Hehe…B, I think that may well have been the skit that started the discussion – it was the line, “sometimes when I’m in a kitchen where I’ve never been, I can sense where the cups and crockery are..”. ;-)
And darling, I’m not at all surprised that all the lost sheep end up holding your hand. Not surprised at all.. :)
Yep! I share Small Man’s super powers with being able to pick up a scent, it definitely has its up sides as a chef but the downsides are a bit disturbing. My mom has an ability to ‘see’ when a jam is set or a syrup is at its turning point…. superpowers all around us Celia.
I think I’d like your chocolate tempering power.., that’s one little sukka I find disturbingly difficult. I love Rebecca’s superpower, too funny :)
Hehe I do! If I am a car passenger, I will always find a parking spot. I don’t know if this works if I am the driver though but I’m very useful as a passenger!
No, no superpowers, I’m afraid. Dull. Dull. Dull.
No, no, no. I’ve read your blog, you’re anything but dull, Lee. :)
Anna, Pete has that ability too! Re the jam being at set point that is, although I doubt it’s as infallible as your mum’s!
Lorraine, will be interesting to see how the parking spot power works now you’re the driver! :)
Mr Chocolate has the car park super powers. Anywhere, anytime…no problem what so ever!
I loved that skit/song when I first heard it. Funny stuff.
My super powers… I think I will have to go find one…
I have the parking super powers, and I have taught my daughter how. It’s something to do with total expectation. I can get plants to grow, even if other people have half killed them and thrown them away. I think you have the green thumb too Celia.
My main super power is to do with Geometry. For more than twenty years I worked on a piece of geometry which looked like a floor. I was convinced than somewhere in the world there was such a floor and it was under water and rubble. This was my dream. I did find pictures of “the floor”, six months after it was dug out from under the ruins of a burned building in Scotland. This was not any floor you could make by cutting up square tiles, the shapes were too odd to do this and the points too sharp to cut. This floor was a one off bespoke floor hand molded by Minton Tile Company when they existed. The floor is in a house called Glenlair in Scotland.

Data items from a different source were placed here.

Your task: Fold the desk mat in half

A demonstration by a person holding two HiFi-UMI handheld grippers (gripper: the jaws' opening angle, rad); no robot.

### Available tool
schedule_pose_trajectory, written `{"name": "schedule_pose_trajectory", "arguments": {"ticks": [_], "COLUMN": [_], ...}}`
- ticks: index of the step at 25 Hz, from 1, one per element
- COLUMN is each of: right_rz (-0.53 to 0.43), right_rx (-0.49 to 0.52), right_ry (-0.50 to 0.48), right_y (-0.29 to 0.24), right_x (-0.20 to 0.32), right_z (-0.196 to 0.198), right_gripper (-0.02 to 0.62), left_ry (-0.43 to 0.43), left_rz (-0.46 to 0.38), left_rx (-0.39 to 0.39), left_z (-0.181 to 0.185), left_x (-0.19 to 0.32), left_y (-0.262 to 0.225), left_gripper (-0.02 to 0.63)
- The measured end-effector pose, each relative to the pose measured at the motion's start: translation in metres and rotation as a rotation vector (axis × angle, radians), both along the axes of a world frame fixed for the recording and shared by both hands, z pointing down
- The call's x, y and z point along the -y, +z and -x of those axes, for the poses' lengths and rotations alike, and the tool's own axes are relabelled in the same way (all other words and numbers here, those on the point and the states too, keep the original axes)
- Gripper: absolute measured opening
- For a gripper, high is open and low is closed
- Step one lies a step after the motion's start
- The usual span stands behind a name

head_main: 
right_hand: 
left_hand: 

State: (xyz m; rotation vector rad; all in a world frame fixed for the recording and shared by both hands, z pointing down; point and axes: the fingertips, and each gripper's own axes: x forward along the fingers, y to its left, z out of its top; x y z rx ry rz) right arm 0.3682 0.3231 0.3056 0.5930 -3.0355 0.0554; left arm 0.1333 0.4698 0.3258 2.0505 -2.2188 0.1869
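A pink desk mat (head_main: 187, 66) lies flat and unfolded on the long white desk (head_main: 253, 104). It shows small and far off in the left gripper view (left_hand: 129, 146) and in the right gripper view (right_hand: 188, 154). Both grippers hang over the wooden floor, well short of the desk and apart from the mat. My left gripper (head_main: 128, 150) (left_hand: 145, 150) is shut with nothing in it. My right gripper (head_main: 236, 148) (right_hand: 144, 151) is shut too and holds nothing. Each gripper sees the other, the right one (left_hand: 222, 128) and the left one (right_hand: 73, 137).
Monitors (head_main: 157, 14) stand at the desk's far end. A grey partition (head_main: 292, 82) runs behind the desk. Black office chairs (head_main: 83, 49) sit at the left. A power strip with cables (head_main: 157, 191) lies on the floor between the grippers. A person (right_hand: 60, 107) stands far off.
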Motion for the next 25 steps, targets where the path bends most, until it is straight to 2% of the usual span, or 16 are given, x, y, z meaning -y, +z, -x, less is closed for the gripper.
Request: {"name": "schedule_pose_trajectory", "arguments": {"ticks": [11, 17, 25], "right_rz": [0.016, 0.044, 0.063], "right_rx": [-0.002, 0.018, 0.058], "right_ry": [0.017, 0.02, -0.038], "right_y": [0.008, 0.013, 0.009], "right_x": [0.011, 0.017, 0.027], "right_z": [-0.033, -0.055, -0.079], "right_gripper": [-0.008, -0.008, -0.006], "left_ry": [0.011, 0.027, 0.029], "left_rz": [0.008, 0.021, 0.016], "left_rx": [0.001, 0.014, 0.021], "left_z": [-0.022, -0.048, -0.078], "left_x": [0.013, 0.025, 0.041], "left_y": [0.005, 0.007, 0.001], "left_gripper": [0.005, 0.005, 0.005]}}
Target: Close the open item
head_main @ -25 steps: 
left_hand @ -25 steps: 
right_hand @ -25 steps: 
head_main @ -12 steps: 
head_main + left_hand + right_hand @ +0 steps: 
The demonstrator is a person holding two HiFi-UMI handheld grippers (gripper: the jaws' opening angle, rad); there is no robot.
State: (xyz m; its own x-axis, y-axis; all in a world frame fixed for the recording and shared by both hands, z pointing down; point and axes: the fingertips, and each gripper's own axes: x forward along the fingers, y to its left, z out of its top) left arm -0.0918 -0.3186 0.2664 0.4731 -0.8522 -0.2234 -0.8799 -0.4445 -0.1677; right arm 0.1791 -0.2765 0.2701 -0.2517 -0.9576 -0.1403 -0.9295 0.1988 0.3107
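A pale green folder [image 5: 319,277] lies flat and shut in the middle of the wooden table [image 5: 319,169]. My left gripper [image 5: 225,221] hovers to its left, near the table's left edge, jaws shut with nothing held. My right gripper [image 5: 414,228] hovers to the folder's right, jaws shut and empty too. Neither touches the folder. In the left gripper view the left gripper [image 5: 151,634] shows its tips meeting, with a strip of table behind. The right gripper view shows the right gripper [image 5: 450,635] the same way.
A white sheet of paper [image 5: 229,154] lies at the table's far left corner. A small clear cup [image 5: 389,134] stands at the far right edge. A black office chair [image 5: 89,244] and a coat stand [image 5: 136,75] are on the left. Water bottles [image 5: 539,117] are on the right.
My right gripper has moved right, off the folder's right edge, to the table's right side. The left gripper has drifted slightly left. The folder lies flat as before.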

I’ve just remembered how the parking thing works for us… you have to hum the theme from Bond, full on, no hesitation, no under the breath coyness. Blast it out! dum durrah dum dum dum dum dum durrah dum dum dum dum DA DUM, da da dum! and someone who is parked immediately jumps into their car and pulls away allowing you to flow into their space… James Bond never has trouble finding a space….
works for us… and James…. xx
Mr B can identify 99% of all cars from the pattern of its rear headlights in the dark. Very useful when trying not to fall asleep on the motorway. I get him to shout out the cars, some Japanese imports can be tricky….
No superpowers here, just very average ones. No one will play music quiz games with me, I am too formidable a foe.
I rather like my ability to be able to find things in the dark, I don’t know why, I guess I have one less sense so I concentrate more. If I need to get something while everyone is sleeping, the house being drenched in darkness, I can just navigate to the room and place my hand on the item, bingo!
One minor stumbling block, literally, Lego blocks versus bare feet, no contest for these mortal enemies, my concentration takes flight in a fluttering of mutterings, curses words being uttered under my breath. So definitely a fallible power.
Wow, what a lot of impressive superpowers you all have! :)
Moo, I’m sure tripping over lego is the curse of superheroes everywhere..hehe
My family know me as the ‘Green Light Fairy’ as traffic lights always seem obliged to speed me on my way when I am driving. My husband, by contrast, is the ‘Red Light Goblin’!